At this point we knew we couldn't realistically go any further. It was going to rain all day. We trudged back to the bikes (with a bottle of the Schwarzreisling) and began the 15-mile ride back to the guesthouse. 

Frau and Herr Nalbach were waiting in the corridor when we arrived. This was our first time meeting Herr Nalbach. He was an ebullient man with an impressive command of English. He said, "I hear you like our wine! Do you want a taste this evening? 8pm?" 

It was a nice way to save the day and we readily agreed to meet him down in the cellar in a few hours. We drove back to Reil to have dinner at a "western saloon" decorated with Native American statues, cacti, and (inexplicably) sombreros. 

Nalbach Cellar
We met Herr Nalbach in the hallway promptly at 8pm. He cheerfully rubbed his hands together and said, "So! You are ready to taste some wonderful wine!" He showed us to the cellar and explained how his family has been making Reisling for hundreds of years. 

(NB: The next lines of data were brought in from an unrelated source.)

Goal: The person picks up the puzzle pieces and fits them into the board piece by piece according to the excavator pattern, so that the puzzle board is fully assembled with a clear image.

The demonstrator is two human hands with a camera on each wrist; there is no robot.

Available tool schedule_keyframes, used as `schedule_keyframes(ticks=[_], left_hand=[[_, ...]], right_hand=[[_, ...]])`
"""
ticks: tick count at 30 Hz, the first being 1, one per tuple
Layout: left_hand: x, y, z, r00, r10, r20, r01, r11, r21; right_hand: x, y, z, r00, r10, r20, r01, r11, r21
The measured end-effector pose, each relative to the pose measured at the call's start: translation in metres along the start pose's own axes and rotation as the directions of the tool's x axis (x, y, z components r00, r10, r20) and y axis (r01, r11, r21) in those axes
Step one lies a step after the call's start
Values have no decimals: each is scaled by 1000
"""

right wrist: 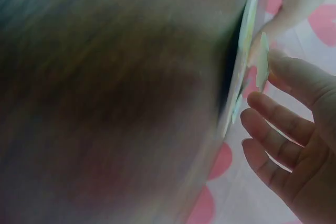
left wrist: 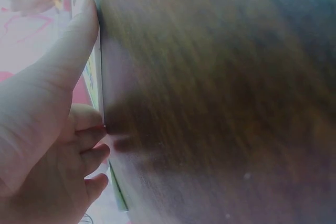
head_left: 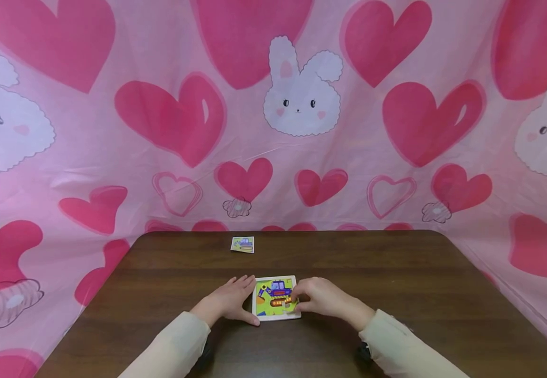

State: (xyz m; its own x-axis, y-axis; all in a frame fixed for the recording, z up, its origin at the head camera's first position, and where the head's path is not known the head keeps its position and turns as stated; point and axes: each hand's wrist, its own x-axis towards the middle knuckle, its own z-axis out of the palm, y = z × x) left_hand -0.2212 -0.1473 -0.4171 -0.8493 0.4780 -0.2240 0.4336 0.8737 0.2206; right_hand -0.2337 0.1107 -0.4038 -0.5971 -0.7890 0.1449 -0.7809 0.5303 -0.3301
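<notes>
A small jigsaw puzzle of a blue and yellow excavator on a green ground lies in a white-rimmed tray on the table. My left hand is at the tray's left side, its fingers extended along the edge and the thumb by the near left corner. Over the tray's right side, my right hand pinches a thin puzzle piece between thumb and fingertip. In the right wrist view the piece stands on edge, raised above the tray, while the other fingers are loosely bent. The printed face of the piece is mostly hidden from the head view.
A small card with a similar excavator picture lies toward the far edge of the dark wooden table. Behind the table hangs a pink cloth printed with hearts and rabbits.
</notes>
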Motion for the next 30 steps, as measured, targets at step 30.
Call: schedule_keyframes(ticks=[30], left_hand=[[1,-1,-2,1000,-1,16,1,1000,-8]], right_hand=[[9,-6,10,999,-25,46,33,979,-200]])
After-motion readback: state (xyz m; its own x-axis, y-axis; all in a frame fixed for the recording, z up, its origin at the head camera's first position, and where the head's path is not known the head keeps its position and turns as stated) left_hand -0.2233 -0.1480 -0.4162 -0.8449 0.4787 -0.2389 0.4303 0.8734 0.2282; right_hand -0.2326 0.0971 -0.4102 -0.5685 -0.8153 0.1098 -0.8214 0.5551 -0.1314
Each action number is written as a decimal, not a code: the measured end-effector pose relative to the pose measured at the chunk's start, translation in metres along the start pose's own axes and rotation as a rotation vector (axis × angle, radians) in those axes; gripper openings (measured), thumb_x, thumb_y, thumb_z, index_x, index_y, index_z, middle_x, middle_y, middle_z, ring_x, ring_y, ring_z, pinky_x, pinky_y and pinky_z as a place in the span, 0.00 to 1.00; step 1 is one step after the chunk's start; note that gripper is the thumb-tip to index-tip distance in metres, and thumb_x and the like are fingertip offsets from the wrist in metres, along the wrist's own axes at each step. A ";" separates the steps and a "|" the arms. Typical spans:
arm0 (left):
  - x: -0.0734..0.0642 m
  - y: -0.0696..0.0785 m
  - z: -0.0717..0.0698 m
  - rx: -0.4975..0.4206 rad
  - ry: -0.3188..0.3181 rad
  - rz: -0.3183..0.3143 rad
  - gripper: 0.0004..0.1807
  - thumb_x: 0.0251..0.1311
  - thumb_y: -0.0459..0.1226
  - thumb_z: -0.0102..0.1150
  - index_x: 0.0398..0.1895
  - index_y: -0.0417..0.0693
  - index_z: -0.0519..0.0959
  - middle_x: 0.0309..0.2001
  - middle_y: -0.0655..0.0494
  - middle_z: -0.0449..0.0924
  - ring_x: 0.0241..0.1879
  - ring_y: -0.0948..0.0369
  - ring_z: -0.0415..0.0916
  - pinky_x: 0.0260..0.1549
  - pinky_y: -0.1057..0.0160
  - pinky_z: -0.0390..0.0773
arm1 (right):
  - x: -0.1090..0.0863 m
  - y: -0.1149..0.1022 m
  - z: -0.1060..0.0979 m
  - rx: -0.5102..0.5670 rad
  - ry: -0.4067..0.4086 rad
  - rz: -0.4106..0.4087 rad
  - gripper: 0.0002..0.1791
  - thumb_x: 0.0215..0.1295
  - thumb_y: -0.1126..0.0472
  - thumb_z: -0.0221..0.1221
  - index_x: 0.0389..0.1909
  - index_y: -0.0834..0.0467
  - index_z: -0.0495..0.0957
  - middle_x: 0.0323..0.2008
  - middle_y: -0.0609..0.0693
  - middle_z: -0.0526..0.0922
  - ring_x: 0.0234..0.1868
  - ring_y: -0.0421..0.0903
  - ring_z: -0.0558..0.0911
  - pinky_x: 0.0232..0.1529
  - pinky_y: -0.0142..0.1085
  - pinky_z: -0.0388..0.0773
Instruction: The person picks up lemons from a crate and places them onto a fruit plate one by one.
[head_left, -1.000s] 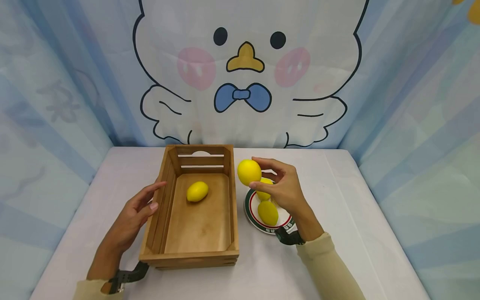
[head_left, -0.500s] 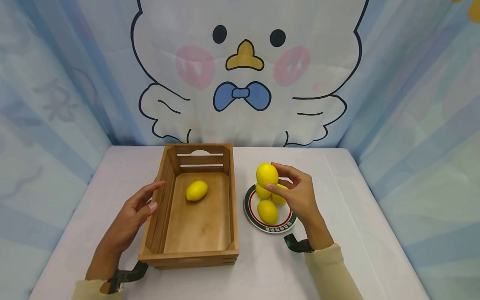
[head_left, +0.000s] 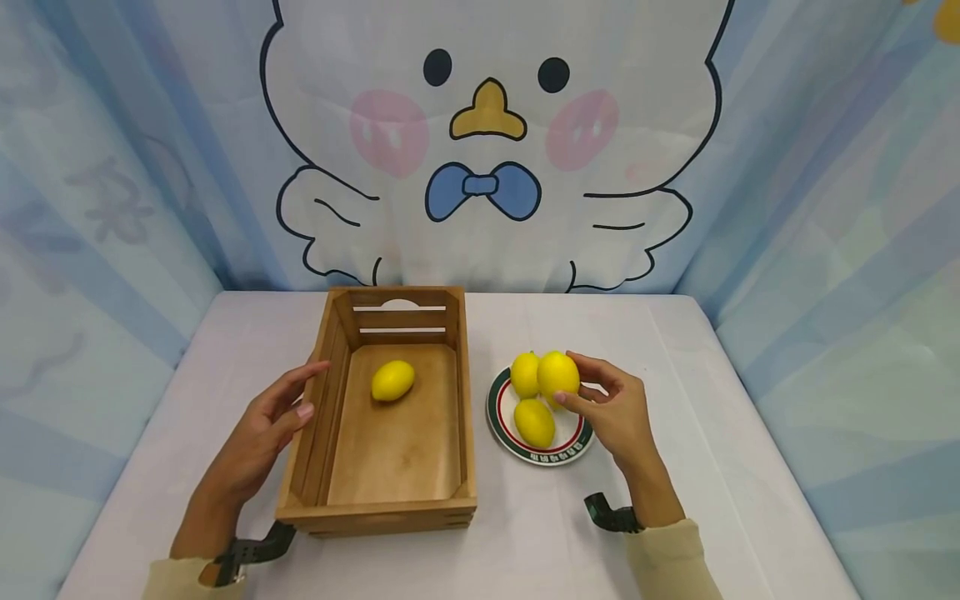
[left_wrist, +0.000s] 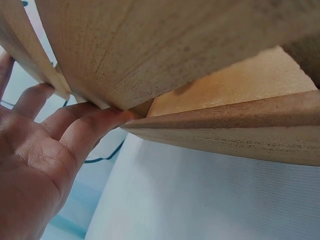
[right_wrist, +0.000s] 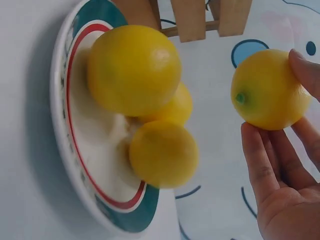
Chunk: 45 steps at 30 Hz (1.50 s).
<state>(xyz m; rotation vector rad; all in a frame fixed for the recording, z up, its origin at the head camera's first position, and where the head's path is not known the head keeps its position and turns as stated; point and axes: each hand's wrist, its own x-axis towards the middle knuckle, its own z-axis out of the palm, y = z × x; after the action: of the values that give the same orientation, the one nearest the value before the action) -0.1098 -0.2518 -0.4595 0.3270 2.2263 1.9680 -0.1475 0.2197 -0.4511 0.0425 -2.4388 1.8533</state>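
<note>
My right hand (head_left: 617, 410) pinches a lemon (head_left: 558, 373) between thumb and fingers over the right side of a plate (head_left: 495, 417) with a green and red rim. In the right wrist view the held lemon (right_wrist: 270, 90) hangs apart from the lemons on the plate. Three lemons lie there: a near one (right_wrist: 134, 70), one partly hidden behind it (right_wrist: 175, 106) and a third (right_wrist: 164, 154). My left hand (head_left: 258, 437) rests its extended fingers against the left wall of a wooden crate (head_left: 377, 510). A single lemon (head_left: 393, 381) lies on the crate's floor.
The crate stands left of the plate on a white-covered table (head_left: 675, 375). Its slatted far end has gaps. A curtain (head_left: 480, 250) with a cartoon bird hangs behind the table, and more curtain (head_left: 840, 250) closes in the sides.
My right hand has moved right and toward me with the lemon, from near the crate's right wall to above the plate's right side. The left hand stays at the crate.
</note>
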 end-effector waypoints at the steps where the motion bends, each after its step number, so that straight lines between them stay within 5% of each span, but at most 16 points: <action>1: 0.000 0.000 0.000 -0.001 0.000 0.000 0.31 0.81 0.34 0.48 0.84 0.53 0.60 0.87 0.43 0.44 0.84 0.31 0.27 0.64 0.10 0.42 | -0.001 0.001 -0.001 -0.011 0.008 0.008 0.31 0.60 0.63 0.77 0.66 0.56 0.82 0.63 0.55 0.84 0.58 0.45 0.82 0.57 0.26 0.83; 11: 0.001 0.002 0.001 -0.009 -0.006 -0.001 0.31 0.82 0.34 0.48 0.84 0.54 0.60 0.88 0.45 0.44 0.85 0.32 0.28 0.65 0.11 0.42 | -0.013 0.013 -0.008 -0.141 0.033 0.095 0.32 0.60 0.64 0.77 0.66 0.55 0.82 0.63 0.55 0.84 0.61 0.50 0.82 0.59 0.25 0.81; 18: 0.002 0.001 0.001 -0.006 -0.010 0.009 0.31 0.82 0.34 0.47 0.84 0.53 0.60 0.88 0.46 0.45 0.85 0.32 0.29 0.65 0.11 0.42 | -0.023 0.019 -0.013 -0.219 0.013 0.144 0.32 0.60 0.63 0.77 0.67 0.55 0.82 0.63 0.55 0.84 0.64 0.54 0.82 0.64 0.38 0.81; 32: -0.002 0.002 0.003 -0.008 0.016 -0.012 0.31 0.81 0.34 0.48 0.84 0.54 0.61 0.87 0.45 0.45 0.85 0.32 0.27 0.63 0.09 0.40 | -0.034 0.040 -0.016 -0.356 -0.048 0.144 0.34 0.57 0.62 0.79 0.66 0.53 0.83 0.63 0.55 0.84 0.61 0.54 0.85 0.61 0.41 0.84; 45: -0.001 0.001 0.003 -0.021 0.007 -0.012 0.31 0.81 0.34 0.48 0.84 0.53 0.60 0.88 0.44 0.43 0.85 0.32 0.27 0.65 0.11 0.40 | -0.033 0.036 -0.001 -0.472 -0.027 0.100 0.34 0.55 0.62 0.80 0.65 0.56 0.84 0.59 0.55 0.87 0.54 0.51 0.86 0.56 0.41 0.87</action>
<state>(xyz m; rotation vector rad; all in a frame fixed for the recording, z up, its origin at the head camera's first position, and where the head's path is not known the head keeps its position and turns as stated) -0.1078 -0.2489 -0.4585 0.3039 2.2044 1.9883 -0.1171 0.2298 -0.4877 -0.0850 -2.8731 1.2642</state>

Then we went to another cellar for a tasting. We sampled four different wines as we talked and laughed about life. Herr Nalbach revealed the secret to 25 years of marriage: lots of wine. We asked how many children they have and he said, "Three daughters."

"How old are they?" I asked.
"23," he said.
"But how old are the other two?" I replied.
"23. They are triplets."
"Wow!" we both replied.

Our weekend in the Mosel region wasn't just for fun. It was a celebration of our first wedding anniversary, which happened to be that day. Suddenly Herr Nalbach's eyes lit up and he said what every young couple marking their first year of wedded bliss would want to hear: "We have three daughters also because of the wine! So now, in nine months, you will have triplets too!"

I slowly pushed my empty glass aside, grimaced slightly, and said, "Maybe we will have just one at a time."

"No! It is because you drink the wine you will have three, at once! You must take a bottle up to your sleeping room tonight!"

The tasting ended a few minutes later and we went to our "sleeping room" clutching the unexpected fertility drug along with some wine glasses.

We left early the next morning with clouds still in the sky and rain misting intermittently. The Nalbachs came outside to see us off and Herr Nalbach repeated what he said the night before, with a wink. "Nine months I say! You email us!" He explained his prediction to Frau Nalbach and she laughed gaily.

Rain aside, it was a great trip. The countryside in the Mosel region is breathtaking. It would have been much nicer if the weather wasn't gloomy but we still had a fun adventure and we left with two cases of Nalbach wine. 

I'm looking forward to next year when we can try the Happy Mosel again. The Nalbachs have already agreed to babysit our triplets.